### [What is required]
The number of lines holding "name" in the listing below is all you should give.

### [Extracted material]
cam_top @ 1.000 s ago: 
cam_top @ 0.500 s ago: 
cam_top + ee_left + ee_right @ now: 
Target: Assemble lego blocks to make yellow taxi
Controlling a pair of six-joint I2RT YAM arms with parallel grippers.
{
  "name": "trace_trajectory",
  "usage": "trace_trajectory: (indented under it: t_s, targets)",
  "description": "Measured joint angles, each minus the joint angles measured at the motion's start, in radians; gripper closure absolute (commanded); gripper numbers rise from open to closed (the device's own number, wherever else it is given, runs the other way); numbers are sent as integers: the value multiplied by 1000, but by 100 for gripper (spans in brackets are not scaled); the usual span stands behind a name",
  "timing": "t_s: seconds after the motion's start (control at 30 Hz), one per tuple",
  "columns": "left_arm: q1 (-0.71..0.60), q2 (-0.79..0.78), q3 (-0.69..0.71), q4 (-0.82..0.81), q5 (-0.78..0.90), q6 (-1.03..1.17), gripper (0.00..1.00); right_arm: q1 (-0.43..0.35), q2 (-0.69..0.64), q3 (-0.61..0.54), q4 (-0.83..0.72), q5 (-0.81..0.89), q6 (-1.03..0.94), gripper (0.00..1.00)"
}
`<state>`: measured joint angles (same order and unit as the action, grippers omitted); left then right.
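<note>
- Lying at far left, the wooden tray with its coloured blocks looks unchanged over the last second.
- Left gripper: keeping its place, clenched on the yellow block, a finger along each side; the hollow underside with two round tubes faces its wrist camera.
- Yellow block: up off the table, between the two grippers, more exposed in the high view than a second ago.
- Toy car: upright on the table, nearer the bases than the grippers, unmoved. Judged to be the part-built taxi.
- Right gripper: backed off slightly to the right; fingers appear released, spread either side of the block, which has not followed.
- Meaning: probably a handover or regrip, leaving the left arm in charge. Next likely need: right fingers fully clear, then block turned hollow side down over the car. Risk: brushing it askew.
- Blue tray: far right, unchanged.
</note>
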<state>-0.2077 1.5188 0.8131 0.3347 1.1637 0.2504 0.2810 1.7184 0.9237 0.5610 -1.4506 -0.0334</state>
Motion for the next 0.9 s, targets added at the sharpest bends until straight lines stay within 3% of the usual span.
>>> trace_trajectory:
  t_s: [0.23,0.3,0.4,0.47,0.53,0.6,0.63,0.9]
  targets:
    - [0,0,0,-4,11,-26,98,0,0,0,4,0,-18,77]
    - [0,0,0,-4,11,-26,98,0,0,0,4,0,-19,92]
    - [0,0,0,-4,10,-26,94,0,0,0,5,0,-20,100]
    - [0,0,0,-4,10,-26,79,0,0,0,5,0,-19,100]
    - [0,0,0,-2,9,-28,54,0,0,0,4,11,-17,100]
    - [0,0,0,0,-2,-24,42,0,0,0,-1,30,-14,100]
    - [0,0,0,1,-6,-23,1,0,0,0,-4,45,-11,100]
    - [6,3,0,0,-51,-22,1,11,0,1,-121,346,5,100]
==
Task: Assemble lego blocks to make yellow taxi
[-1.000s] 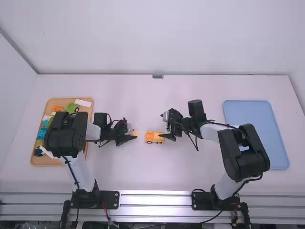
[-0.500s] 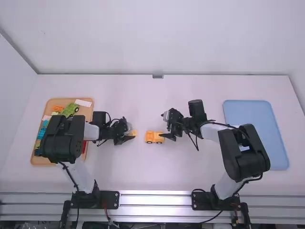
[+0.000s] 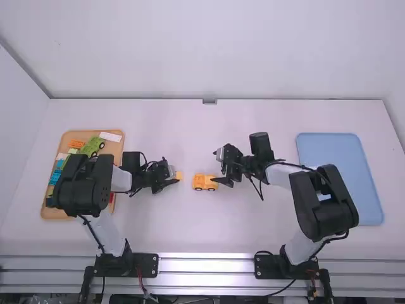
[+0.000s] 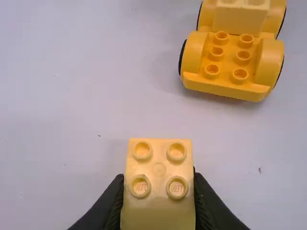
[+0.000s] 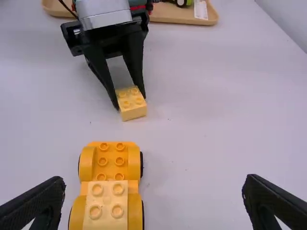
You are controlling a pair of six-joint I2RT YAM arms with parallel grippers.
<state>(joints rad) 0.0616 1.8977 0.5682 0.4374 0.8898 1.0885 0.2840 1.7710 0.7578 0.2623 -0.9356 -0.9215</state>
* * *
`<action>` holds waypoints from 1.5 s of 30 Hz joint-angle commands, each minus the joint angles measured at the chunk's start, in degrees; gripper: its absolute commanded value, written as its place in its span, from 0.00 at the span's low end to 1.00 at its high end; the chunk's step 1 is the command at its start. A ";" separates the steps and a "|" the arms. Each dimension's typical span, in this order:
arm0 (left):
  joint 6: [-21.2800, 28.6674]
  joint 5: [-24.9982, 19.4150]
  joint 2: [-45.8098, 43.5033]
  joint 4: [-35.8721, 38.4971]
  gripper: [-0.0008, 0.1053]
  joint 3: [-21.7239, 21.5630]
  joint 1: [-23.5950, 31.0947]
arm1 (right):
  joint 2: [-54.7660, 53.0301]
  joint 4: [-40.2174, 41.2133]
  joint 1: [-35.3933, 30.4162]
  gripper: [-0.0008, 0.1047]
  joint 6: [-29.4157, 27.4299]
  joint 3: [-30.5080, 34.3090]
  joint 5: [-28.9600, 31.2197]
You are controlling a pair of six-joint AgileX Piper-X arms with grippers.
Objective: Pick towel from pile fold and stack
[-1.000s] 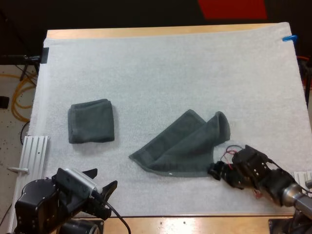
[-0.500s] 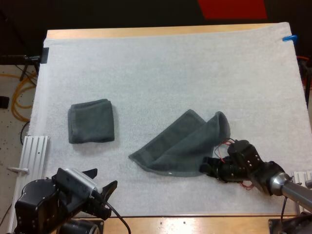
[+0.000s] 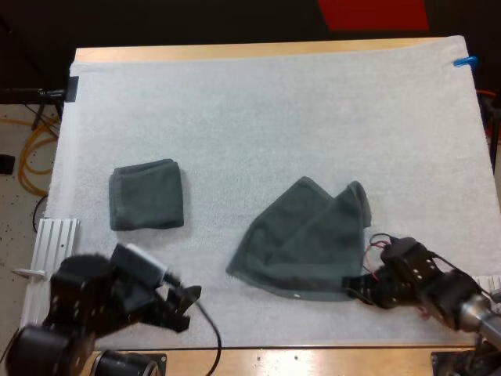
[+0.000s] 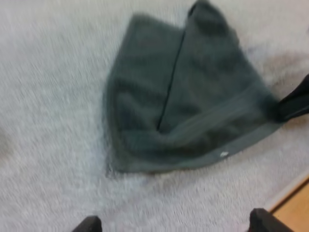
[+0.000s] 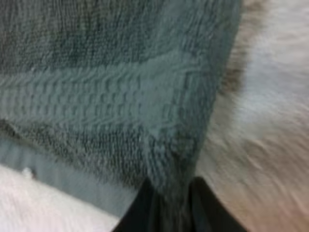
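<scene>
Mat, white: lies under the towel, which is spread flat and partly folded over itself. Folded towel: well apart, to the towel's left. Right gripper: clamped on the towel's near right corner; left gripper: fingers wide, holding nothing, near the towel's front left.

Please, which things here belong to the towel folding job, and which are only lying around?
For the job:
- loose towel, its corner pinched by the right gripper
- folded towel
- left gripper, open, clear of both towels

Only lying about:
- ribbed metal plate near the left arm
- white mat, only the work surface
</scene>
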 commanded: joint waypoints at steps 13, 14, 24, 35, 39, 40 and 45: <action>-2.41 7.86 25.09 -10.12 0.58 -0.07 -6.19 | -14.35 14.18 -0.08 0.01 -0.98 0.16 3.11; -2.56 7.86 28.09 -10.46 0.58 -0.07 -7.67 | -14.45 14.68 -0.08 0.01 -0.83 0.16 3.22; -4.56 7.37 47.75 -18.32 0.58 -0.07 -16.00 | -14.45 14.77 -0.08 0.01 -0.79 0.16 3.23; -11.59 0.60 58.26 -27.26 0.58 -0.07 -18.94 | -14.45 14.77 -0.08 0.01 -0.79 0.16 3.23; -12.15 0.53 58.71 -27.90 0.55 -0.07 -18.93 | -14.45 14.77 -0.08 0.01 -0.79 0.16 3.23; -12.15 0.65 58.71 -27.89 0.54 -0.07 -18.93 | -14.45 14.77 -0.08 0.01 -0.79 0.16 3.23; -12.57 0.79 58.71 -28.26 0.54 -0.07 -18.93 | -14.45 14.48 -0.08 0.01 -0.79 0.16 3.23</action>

### [Exercise solution]
2